Gabe Durham’s full length study on the cult NES game Bible Adventures from Boss Fight Books is one. How Videogames Are Made, Russ Pitts’ 16-month chronicle from inside the development of Defense Grid 2, is in there, too. The main tier is rounded out by Kill Screen Issue 8: Virtual Reality, which bursts with great writing, some by Unwinnable contributors.
You can get all four of books in the main group for a measly three bucks.
Then there are the bonus books. I still haven’t read these, but I am dying to. First up in Kurt Kalata’s Castlevania retrospective. Hardcore Gaming 101 Presents: An Unofficial Guide to Castlevania covers over thirty Castlevania games from the original 1986 release to last year’s Lords of Shadow 2. Bonus: Kurt’s also from New Jersey like us, so you know this one is going to kick ass.

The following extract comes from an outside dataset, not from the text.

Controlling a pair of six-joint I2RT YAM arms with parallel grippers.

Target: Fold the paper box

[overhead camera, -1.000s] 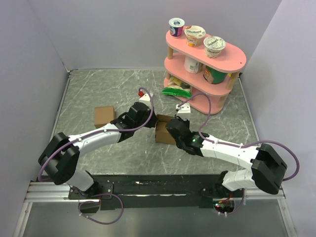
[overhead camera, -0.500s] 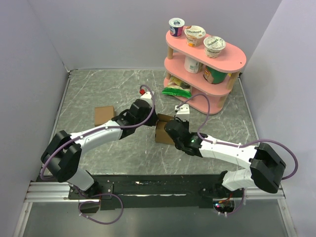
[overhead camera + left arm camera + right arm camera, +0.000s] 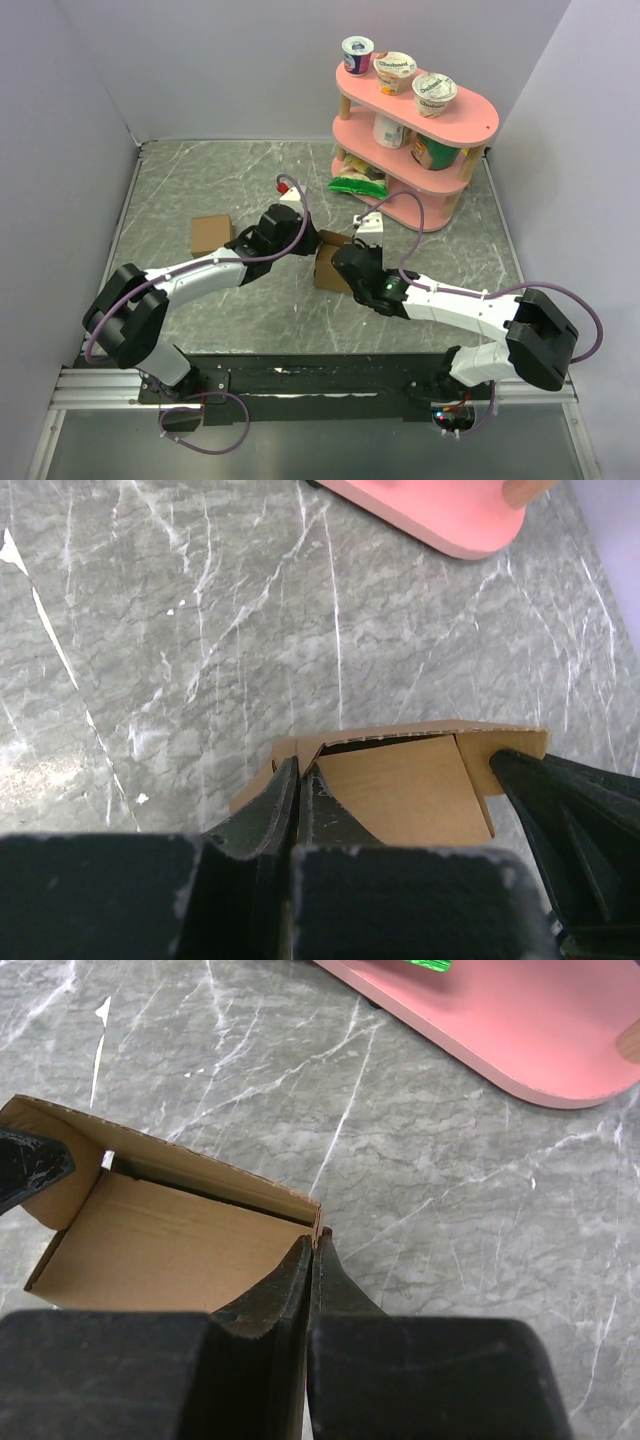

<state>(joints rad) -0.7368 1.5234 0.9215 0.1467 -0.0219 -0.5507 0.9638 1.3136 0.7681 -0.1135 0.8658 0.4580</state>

There’s also a collection of all 12 issues of Scroll, by Ray Barnholt, the latest of which tackles the greatest 8-bit game system you’ve never heard of, the MSX. The other issues cover a range of topics from gaming’s history, from the Dragon Quest series to Konami’s Teenage Mutant Ninja Turtles games to the dreamy My Summer Vacation games, which Ray wrote about for Unwinnable back in 2012.
John Szczepaniak’s The Untold History of Japanese Game Developers is in the mix and looks exhaustive and filled with obscure facts. Then there’s Shannon Appelcline’s four volume history of tabletop RPGs, Designers & Dragons. You know I am dying to clear some time to dig into that.
All that? Twelve bucks.
You can’t beat that. That’s 22 books at 54 cents each.
And even better, you can choose to donate a percentage of your purchase price to Pixelles, a Montreal-based non-profit dedicated to getting women into the industry and making games.
So you can spend a little bit of money, get an astonishing amount of smartly written words and help do some good in the world. Pretty easy math in my book.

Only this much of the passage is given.